Я смотрела на него круглыми от ужаса глазами. Рот открылся, чтобы глотнуть воздуха, которого вдруг не стало в моих легких, но я не могла выдавить из себя ни слова. Я готова была рассказать им любую историю, подтверждающую мою вину. Что летала, босоногая, на метле, что пекла хлеб для ведьминого алтаря, что плясала на могилах их матерей. И вот время пришло, и так скоро. Я знала, какого ответа они от меня ждут, но сказать ничего не могла. Я будто стояла на утесе над океаном: позади отвесные скалы, забраться по ним невозможно; прыгать вниз, в водоворот, слишком страшно. Время шло, и я слышала, как сидящие рядом девушки начали беспокойно ерзать — им не терпелось назвать имя, а то сразу два или три, если я откажусь произнести то единственное, которое впишут чернилами на приготовленном заранее пергаменте. Том вложил что-то в мою руку, я почувствовала гладкую твердость речного камешка и крепко зажала его в кулаке. А потом назвала имя, которое они ждали. Имя женщины, которая уже сидела в тюрьме и ждала смерти.
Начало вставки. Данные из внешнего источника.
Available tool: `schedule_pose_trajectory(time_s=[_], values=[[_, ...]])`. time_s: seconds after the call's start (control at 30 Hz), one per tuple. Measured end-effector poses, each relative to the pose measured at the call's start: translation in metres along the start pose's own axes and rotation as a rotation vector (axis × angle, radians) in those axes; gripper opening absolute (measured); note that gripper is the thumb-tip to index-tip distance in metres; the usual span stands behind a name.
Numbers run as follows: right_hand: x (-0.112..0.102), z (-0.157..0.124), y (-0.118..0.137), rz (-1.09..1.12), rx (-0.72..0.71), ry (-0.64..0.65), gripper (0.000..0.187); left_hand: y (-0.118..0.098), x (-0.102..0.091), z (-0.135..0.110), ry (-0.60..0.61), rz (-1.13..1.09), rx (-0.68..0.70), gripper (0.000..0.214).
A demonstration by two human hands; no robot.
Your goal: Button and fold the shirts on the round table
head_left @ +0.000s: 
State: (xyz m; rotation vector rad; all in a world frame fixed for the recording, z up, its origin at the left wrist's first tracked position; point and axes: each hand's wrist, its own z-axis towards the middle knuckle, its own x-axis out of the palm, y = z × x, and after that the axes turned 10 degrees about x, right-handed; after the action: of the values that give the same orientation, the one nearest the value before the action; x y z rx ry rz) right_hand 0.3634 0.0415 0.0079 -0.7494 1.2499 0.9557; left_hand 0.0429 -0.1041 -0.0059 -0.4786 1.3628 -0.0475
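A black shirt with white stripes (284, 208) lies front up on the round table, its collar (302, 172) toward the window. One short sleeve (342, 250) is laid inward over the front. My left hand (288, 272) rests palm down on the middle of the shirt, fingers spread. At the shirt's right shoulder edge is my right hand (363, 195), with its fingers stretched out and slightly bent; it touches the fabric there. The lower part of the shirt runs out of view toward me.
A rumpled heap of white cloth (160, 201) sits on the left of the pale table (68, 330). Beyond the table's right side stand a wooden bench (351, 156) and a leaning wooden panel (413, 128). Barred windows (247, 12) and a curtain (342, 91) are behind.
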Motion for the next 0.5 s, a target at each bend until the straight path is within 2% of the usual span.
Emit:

Я сделала шаг назад от края обрыва и сказала:
— Моя мать.
Все вокруг удовлетворенно закивали, а затем один из судей спросил у Джона Хоторна натужным шепотом:
— Как это было?
Главный судья повернулся ко мне и повторил вопрос громко, будто говорил с глухой.
— Она заставила меня положить руку на книгу.
Сидящие передо мной на судейской скамье вздохнули с облегчением и радостью, будто я достала из-под фартука свежеиспеченную буханку хлеба. Я всматривалась в их лица и видела в глазах интерес и враждебность, любопытство и страх, но ни у одного во взгляде не было сочувствия или жалости или хотя бы сдержанной рассудительности. Позади меня раздался какой-то тихий животный звук. Я обернулась и увидела, что одна из одержимых девушек мяукает, как кошка. На ней было такое же серо-коричневое домотканое платье, как у меня, и такой же простой чепец, как у меня. И волосы были такого же медного цвета. Мы могли бы быть сестрами. Но в ее глазах я увидела только злобу. Мне вдруг сделалось дурно, в глазах потемнело, и я крепко сжала руку Тома.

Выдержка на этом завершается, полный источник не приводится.